AIM OF THE TASK – From the records below, copy every line that contains the word "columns".

Data items:
___

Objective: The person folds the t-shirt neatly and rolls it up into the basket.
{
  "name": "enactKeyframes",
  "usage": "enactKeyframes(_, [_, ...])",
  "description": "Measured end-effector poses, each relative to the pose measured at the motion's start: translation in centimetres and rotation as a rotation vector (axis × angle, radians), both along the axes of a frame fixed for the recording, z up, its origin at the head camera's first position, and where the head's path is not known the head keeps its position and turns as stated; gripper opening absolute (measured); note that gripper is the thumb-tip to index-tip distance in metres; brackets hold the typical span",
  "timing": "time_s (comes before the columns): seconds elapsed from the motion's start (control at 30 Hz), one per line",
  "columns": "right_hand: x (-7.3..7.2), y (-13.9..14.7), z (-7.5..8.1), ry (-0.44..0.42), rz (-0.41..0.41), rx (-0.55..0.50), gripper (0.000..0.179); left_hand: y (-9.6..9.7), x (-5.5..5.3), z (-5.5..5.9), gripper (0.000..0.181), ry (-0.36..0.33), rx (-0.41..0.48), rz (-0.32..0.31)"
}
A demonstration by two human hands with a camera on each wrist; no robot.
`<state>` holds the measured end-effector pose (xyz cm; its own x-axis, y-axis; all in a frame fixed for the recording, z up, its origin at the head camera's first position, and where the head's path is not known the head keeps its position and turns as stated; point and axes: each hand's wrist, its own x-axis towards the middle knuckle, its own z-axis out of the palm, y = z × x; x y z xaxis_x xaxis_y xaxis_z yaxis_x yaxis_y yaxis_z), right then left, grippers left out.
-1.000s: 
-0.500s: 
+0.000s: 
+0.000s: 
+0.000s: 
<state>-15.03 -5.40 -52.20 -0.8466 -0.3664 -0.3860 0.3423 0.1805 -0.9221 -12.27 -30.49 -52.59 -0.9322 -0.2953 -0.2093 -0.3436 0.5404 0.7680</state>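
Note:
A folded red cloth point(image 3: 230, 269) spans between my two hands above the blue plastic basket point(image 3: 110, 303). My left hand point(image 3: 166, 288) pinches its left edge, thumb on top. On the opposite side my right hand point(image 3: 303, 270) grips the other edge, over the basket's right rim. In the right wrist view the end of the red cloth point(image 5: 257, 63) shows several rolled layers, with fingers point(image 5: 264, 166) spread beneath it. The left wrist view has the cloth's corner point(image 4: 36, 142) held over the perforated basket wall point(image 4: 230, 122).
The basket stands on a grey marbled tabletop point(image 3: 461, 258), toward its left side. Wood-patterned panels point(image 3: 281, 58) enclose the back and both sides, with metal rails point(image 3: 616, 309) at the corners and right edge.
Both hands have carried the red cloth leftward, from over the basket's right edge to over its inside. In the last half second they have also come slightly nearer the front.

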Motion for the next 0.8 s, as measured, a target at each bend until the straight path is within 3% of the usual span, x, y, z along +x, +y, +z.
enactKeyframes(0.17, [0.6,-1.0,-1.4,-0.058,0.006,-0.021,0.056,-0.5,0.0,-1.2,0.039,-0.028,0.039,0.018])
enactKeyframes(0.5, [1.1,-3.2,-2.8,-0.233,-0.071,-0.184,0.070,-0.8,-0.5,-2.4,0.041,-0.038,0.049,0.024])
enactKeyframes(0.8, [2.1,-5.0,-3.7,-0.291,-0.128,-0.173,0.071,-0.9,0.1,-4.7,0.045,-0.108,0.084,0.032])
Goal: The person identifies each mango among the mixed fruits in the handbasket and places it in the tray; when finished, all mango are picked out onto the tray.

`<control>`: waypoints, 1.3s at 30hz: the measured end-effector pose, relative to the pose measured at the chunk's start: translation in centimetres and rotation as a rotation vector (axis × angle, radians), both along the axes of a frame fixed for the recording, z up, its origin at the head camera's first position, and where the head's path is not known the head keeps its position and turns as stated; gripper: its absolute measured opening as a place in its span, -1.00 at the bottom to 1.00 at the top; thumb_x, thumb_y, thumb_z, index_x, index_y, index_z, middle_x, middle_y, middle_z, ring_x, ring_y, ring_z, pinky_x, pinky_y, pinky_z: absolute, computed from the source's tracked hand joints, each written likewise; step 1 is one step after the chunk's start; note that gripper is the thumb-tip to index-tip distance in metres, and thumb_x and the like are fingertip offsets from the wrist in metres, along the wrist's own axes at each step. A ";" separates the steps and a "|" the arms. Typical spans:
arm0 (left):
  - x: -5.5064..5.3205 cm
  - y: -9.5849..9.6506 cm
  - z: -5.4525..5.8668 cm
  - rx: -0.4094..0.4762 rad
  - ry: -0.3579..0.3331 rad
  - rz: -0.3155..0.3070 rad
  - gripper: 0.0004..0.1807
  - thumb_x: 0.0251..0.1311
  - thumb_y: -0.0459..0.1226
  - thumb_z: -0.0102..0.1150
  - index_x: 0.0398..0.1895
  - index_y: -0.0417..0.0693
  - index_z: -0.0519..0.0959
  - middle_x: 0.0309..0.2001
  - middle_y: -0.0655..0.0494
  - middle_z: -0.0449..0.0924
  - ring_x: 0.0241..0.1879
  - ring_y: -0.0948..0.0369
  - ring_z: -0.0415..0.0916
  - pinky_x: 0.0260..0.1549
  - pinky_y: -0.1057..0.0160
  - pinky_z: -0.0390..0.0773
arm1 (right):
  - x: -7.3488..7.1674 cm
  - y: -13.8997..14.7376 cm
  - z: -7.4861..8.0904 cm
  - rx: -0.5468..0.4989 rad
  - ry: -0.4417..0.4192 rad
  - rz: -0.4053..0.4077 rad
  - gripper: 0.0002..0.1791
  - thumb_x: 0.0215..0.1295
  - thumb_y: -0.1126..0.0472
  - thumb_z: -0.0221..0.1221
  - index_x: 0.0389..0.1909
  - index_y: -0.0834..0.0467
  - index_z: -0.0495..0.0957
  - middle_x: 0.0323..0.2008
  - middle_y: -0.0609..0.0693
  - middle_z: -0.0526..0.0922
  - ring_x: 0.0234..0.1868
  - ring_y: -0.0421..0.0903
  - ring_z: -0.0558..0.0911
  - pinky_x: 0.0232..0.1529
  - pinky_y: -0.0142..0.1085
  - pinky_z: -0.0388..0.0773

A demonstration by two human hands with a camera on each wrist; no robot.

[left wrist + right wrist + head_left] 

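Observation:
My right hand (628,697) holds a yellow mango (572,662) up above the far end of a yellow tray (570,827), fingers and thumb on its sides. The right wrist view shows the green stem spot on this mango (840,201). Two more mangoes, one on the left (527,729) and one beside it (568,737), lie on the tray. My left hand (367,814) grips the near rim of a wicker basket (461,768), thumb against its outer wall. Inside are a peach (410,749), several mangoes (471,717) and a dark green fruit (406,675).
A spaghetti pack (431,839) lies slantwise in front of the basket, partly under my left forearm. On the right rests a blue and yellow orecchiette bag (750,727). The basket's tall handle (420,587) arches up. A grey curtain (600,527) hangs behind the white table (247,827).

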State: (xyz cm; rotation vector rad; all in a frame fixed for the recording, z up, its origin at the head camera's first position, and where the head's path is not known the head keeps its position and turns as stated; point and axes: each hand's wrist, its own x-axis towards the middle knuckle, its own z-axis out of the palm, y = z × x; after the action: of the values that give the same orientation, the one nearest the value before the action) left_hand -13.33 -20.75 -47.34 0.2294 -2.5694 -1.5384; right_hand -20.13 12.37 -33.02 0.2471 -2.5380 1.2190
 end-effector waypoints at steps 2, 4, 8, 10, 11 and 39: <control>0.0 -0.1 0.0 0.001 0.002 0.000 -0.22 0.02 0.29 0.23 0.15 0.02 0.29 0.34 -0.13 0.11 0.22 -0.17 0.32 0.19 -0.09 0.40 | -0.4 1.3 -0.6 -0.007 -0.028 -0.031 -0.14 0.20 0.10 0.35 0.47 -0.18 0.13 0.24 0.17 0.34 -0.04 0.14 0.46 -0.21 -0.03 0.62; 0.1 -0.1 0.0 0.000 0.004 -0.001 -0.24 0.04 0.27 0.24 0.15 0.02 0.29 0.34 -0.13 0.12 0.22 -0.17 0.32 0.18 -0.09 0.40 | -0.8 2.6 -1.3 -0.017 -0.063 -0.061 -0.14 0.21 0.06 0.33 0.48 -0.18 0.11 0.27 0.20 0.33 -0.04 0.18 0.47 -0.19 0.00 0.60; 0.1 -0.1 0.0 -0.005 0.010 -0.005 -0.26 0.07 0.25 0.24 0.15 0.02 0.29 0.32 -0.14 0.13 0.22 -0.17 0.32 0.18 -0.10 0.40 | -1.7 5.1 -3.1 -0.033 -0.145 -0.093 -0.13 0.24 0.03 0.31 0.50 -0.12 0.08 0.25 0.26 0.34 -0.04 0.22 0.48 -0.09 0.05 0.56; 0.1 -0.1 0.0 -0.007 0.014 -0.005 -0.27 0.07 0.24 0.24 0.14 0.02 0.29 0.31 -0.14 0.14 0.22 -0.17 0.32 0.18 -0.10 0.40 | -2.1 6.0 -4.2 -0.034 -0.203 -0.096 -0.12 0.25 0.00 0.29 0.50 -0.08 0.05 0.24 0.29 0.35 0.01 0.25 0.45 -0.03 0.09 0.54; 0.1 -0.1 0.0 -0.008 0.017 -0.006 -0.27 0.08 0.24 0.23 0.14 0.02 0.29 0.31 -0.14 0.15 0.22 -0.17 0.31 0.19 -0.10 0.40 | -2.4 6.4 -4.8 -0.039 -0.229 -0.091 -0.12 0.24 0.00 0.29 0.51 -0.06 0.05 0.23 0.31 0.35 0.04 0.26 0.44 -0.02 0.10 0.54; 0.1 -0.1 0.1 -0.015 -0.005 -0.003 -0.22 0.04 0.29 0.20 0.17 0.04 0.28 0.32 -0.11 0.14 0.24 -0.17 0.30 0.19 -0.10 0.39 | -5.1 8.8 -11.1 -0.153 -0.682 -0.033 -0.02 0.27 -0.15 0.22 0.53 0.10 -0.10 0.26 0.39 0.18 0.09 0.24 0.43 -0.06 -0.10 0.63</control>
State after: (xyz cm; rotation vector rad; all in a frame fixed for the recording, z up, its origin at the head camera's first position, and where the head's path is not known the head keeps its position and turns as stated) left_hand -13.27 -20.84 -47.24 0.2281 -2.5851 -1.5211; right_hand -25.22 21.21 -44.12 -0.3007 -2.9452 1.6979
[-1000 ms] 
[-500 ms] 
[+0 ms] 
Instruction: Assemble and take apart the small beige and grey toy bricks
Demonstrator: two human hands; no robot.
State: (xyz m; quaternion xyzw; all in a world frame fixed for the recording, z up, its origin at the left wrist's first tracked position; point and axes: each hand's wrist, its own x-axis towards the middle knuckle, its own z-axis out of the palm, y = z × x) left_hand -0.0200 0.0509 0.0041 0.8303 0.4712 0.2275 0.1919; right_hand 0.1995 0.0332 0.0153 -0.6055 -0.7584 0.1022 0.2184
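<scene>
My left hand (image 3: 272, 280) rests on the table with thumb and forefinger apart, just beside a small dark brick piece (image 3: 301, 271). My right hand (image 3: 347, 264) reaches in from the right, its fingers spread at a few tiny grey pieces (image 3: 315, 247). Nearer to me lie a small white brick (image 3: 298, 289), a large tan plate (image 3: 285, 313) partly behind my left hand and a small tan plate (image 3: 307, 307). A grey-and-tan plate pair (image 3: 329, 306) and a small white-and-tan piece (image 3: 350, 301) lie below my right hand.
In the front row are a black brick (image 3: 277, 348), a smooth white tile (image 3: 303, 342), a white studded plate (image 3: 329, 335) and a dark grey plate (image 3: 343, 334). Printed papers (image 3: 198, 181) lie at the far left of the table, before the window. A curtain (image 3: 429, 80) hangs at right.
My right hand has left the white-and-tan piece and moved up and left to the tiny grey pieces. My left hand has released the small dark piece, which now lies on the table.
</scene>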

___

EXERCISE ANSWER –
  "timing": "time_s (comes before the columns): seconds elapsed from the motion's start (control at 30 Hz), one per line",
  "columns": "right_hand: x (-7.3..7.2), y (-13.9..14.7), z (-7.5..8.1), ry (-0.44..0.42), rz (-0.41..0.41), rx (-0.55..0.50), gripper (0.000..0.179); left_hand: y (-9.6..9.7), x (-5.5..5.3), z (-5.5..5.9), gripper (0.000..0.181), ry (-0.36..0.33), rx (-0.41..0.48), rz (-0.32..0.31)"

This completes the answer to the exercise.